Alternatively, to satisfy the miscarriage of justice exception, the petitioner must show that "a constitutional violation has probably resulted in the conviction of one who is actually innocent." Schlup v. Delo, 513 U.S. 298, 327, 115 S. Ct. 85, 130 L. Ed. 2d 808 (1995). "To establish the requisite probability, the petitioner must show that it is more likely than not that no reasonable juror would have convicted him." Schlup, 513 U.S. at 327. Further,

[A] substantial claim that constitutional error has caused the conviction of an innocent person is extremely rare. To be credible, such a claim requires [a] petitioner to support his allegations of constitutional error with new reliable evidence — whether it be exculpatory scientific evidence, trustworthy eyewitness accounts, or critical physical evidence — that was not presented at trial.
Id.

Within this framework, the court will review Petitioner's claims.

IV. PETITIONER'S CLAIMS

Petitioner raises sixteen claims in the instant amended petition (Doc. 6 at 4-11). In relevant part, Respondent FPC argues that Grounds I-VI of the instant amended petition are not cognizable as federal habeas corpus claims because they do not allege any violation of the Constitution or federal law ( see Doc. 13 at 5). With respect to the remaining claims (Grounds VII-XI, XIII-XVII), Respondent FPC contends that the claims were not presented to the state court and are therefore not properly exhausted and not ripe for federal review ( id. at 6; see also Doc. 10 at 4 (the DOC has deferred to FPC's position on these claims)).

Petitioner skipped the number twelve when enumerating his grounds for relief ( see Doc. 6 at 9). Thus, he has raised sixteen grounds, numbered one through seventeen, which exclude a ground numbered twelve ( see id. at 4-12).
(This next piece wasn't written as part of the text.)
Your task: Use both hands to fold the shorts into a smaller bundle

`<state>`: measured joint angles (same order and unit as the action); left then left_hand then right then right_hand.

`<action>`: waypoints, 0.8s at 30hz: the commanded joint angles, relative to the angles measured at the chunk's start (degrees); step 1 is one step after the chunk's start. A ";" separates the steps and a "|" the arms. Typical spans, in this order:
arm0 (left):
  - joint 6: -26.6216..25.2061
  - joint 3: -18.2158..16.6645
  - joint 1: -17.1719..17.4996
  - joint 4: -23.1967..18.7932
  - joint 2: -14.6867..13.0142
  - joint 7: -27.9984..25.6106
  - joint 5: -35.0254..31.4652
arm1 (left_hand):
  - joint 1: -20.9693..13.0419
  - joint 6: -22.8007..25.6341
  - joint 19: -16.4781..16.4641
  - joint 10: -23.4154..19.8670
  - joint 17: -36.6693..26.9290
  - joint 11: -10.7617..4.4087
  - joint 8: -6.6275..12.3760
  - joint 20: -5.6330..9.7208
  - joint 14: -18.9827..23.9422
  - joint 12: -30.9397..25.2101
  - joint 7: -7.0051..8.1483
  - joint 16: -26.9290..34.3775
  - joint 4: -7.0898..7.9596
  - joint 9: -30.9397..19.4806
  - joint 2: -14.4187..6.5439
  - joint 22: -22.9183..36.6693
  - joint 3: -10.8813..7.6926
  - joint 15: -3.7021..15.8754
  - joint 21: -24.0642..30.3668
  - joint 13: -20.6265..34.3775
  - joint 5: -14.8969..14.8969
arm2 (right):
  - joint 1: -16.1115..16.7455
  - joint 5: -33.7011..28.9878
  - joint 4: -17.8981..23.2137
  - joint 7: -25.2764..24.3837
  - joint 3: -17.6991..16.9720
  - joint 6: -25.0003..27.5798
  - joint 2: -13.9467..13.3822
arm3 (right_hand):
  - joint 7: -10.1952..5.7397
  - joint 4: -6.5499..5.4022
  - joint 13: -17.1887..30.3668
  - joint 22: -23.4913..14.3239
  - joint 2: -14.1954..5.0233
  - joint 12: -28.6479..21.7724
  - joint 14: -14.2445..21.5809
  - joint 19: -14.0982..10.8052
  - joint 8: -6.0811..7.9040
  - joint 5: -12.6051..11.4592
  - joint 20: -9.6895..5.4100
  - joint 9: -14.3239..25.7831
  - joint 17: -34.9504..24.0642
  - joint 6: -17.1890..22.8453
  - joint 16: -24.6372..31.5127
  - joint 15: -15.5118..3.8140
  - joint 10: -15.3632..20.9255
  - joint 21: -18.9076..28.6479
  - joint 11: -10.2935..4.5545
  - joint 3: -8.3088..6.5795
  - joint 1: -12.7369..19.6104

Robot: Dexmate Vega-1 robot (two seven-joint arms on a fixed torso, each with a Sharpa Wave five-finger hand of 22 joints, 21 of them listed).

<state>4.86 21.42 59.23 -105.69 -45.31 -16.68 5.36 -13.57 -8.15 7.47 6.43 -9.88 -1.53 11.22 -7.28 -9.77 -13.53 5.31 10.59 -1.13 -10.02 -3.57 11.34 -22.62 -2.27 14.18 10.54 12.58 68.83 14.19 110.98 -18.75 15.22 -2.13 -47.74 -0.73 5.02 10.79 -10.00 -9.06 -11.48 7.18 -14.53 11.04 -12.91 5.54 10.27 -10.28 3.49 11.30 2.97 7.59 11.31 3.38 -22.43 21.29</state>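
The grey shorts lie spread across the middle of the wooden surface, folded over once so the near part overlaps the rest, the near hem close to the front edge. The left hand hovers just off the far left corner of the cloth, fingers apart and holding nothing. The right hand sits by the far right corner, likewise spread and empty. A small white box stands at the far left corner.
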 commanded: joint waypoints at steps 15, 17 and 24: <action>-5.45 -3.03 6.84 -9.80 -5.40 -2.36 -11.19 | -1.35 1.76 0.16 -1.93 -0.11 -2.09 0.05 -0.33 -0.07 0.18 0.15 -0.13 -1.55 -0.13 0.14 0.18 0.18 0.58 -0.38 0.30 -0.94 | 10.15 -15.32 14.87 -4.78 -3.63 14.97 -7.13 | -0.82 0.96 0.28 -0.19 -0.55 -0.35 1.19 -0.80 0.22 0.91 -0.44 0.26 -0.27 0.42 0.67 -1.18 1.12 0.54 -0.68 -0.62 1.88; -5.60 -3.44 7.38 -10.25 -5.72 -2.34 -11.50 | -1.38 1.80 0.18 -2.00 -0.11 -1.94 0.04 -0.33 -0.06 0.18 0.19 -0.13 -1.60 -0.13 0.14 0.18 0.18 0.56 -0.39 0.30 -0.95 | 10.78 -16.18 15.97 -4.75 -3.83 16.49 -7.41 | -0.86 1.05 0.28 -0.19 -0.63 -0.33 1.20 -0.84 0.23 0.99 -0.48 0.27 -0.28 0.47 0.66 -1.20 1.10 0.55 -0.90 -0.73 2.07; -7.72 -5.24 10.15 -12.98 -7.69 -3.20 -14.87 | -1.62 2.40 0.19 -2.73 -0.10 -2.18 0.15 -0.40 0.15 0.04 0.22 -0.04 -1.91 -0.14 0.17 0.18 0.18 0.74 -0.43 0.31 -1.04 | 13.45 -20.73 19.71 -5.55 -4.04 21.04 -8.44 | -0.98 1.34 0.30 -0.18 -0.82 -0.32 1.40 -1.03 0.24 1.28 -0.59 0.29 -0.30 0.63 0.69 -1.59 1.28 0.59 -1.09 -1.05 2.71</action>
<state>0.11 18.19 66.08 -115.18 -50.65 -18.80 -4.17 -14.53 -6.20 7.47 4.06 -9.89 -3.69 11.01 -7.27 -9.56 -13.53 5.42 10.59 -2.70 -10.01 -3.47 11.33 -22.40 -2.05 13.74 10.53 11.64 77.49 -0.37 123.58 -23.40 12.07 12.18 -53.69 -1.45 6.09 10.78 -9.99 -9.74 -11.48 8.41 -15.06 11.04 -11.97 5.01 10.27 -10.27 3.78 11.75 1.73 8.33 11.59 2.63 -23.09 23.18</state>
Respondent DOC contends that only Ground I and Ground VI of Petitioner's amended petition relate to the DOC (Doc. 10 at 4). With respect to Grounds I and VI, the DOC contends that Petitioner failed to exhaust his state court remedies and his claims are procedurally defaulted from federal review because he is now barred from seeking further relief in state court ( id.). Respondent FPC concedes that Grounds II-V are exhausted but contends that Petitioner's claims are procedurally defaulted from federal review because he failed to present his federal claim to the state courts and is now precluded from doing so (Doc. 13 at 5-6; see Doc. 10 at 4 (the DOC has deferred to FPC with respect to any claims regarding Petitioner's PPRD)). As the court has determined that Grounds I-VI of the instant amended petition fail to raise a cognizable federal habeas corpus claim, the court need not address Respondents' arguments as to exhaustion and default with respect to Grounds I-VI.
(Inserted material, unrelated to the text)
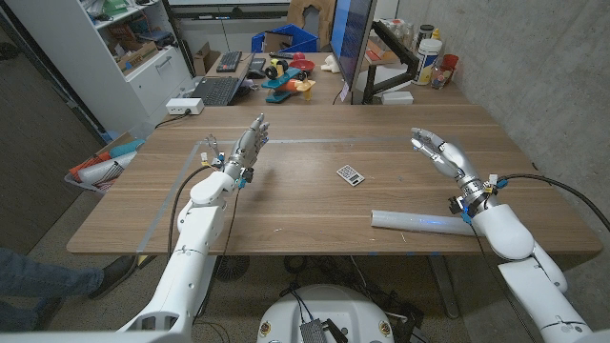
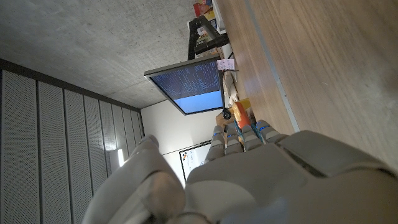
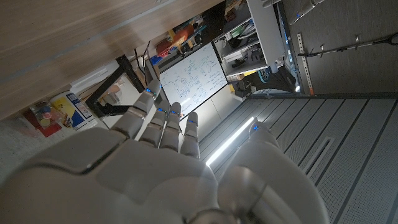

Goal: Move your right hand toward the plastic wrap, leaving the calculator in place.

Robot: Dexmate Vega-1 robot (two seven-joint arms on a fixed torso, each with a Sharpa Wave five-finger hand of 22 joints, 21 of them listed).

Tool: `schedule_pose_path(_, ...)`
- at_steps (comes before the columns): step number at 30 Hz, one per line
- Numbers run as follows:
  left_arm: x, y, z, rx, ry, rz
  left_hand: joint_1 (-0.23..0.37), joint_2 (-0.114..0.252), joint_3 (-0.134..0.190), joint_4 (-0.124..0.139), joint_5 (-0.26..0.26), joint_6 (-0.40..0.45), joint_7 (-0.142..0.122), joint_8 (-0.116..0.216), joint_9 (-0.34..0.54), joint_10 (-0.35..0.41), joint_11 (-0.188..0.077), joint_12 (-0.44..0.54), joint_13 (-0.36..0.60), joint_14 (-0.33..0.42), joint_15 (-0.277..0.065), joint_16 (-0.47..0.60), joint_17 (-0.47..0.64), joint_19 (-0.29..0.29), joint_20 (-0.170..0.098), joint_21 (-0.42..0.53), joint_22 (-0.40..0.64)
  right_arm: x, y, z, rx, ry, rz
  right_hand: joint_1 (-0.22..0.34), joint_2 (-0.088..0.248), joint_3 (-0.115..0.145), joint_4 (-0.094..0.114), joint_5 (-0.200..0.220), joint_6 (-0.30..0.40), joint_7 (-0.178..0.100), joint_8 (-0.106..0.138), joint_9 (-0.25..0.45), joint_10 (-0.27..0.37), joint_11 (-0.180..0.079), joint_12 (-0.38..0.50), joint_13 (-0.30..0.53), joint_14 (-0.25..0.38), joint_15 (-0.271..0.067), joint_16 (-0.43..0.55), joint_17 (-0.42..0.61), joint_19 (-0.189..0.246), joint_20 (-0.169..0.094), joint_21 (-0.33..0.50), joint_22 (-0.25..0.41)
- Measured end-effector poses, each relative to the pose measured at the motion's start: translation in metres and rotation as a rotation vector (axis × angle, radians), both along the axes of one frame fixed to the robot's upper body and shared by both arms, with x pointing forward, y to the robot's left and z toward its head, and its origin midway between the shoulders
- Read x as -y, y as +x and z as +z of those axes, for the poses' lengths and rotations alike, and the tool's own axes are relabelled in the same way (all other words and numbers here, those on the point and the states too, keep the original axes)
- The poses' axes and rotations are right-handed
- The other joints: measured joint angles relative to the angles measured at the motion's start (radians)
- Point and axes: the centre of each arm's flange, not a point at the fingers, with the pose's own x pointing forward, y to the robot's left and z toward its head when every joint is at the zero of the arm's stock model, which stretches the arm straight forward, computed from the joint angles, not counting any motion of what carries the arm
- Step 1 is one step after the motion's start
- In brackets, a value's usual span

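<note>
On the left of the head view, the left hand [image 1: 250, 143] stands over the wooden counter [image 1: 286, 214] with fingers stretched out and nothing in them; it is well apart from both task items. Toward the middle lies the calculator [image 1: 350, 174], small and flat, turned slightly askew. Further right, near the counter's front edge, the plastic wrap [image 1: 421, 222] lies as a long pale roll, its long axis running nearly side to side, one end pointing toward the calculator side and the other reaching just beside the right forearm. The right hand [image 1: 437, 151] hovers released, fingers apart, holding nothing. The roll lies nearer the robot than this hand, so the reach probably goes back and down, away from the calculator.
</note>
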Motion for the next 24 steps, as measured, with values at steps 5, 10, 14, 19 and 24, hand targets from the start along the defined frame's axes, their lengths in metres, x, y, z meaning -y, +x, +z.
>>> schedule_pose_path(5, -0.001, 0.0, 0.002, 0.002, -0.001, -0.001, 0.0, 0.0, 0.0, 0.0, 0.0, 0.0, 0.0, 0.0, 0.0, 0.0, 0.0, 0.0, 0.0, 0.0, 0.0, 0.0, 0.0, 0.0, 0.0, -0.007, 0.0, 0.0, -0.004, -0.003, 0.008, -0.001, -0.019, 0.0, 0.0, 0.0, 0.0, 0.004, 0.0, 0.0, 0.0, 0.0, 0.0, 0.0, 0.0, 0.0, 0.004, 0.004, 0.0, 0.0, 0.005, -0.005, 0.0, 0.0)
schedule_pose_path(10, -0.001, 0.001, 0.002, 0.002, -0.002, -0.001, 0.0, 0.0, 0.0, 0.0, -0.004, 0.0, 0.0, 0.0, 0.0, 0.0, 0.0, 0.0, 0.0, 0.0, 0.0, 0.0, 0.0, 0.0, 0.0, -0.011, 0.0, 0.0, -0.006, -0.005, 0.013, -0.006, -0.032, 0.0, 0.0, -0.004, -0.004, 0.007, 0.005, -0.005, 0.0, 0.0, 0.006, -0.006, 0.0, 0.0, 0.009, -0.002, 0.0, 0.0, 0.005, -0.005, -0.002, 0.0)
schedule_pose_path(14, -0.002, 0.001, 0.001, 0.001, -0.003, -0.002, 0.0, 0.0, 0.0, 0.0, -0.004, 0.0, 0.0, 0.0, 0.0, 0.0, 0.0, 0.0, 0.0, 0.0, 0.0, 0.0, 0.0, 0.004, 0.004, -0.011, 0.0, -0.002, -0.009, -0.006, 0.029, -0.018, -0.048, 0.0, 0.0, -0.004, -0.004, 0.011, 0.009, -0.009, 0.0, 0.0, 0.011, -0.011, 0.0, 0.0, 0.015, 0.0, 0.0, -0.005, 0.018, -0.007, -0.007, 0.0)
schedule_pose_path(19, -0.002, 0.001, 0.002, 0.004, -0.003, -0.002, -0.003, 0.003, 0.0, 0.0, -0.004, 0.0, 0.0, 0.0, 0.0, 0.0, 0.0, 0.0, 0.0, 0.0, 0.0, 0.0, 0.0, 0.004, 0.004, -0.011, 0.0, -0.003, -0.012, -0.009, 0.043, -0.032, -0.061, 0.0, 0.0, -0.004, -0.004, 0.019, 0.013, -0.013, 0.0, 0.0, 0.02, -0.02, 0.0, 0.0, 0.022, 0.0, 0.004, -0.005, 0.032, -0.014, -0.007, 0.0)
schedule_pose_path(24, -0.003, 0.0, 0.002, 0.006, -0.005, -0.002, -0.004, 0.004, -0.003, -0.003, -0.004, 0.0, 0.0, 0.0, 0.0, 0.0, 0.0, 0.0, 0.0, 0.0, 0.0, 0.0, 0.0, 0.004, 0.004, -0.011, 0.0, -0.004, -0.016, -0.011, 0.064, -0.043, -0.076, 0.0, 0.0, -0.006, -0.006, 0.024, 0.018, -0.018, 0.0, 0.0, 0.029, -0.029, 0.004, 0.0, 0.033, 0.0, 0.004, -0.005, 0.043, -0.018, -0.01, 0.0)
A. Claims not Cognizable on Federal Habeas Corpus Review

Ground one: [T]his Petitioner was denied due process when the Leon Co. [sic] Court made Error of Law in failing to recognize and apply Precedent Law that Exempt [sic] Petitions that contain Sentencing Issues.
Ground two: Failure of Lower Ct [sic] to provide Pro Se Liberal interpretation of Action to denial of Due Process.
Ground three: Mr. Fleming was denied due Process when the Appeals Court Failed to Recognize and Follow Precedent authority.
Ground four: Petitioner was denied due Process when Fla Sup Ct [sic] Ruled that Petitioner Failed to Show how Respondents were in Violation.
Ground five: Petitioner was denied due process and Equal protection when the Fla Sup Ct [sic] Refused to take Certiorary [sic] to Settle a direct Conflict.
Ground six: Petitioner was denied due process when the DOC disrepurded [sic] the Sentencing Ct order that was Clear and Concise.

(Doc. 6 at 4-6).

Petitioner claims that the circuit court should not have dismissed his mandamus actions because mandamus actions seeking review of sentencing issues may proceed without payment of the filing fee or a finding of indigency, that the DOC's failure to timely provide him with a six (6) month account statement caused his failure to comply with the state court's case management orders, the circuit court erroneously ordered Petitioner to pay the filing fee and should have accepted partial payment of the fee, the Florida Supreme Court erred by failing to allow Petitioner to proceed without payment of the filing fee or a finding of indigency, the Florida Supreme Court erred by failing to review the alleged conflict between the lower district courts, the Florida Supreme court erred by failing to resolve "a direct conflict with Fleming and the Fla. Sup. Ct. precedent," and the DOC disregarded the sentencing court's order of sentence and added additional sentencing obligations not set out by the sentencing judge in violation of state law and DOC policy (Doc. 6 at 4-6).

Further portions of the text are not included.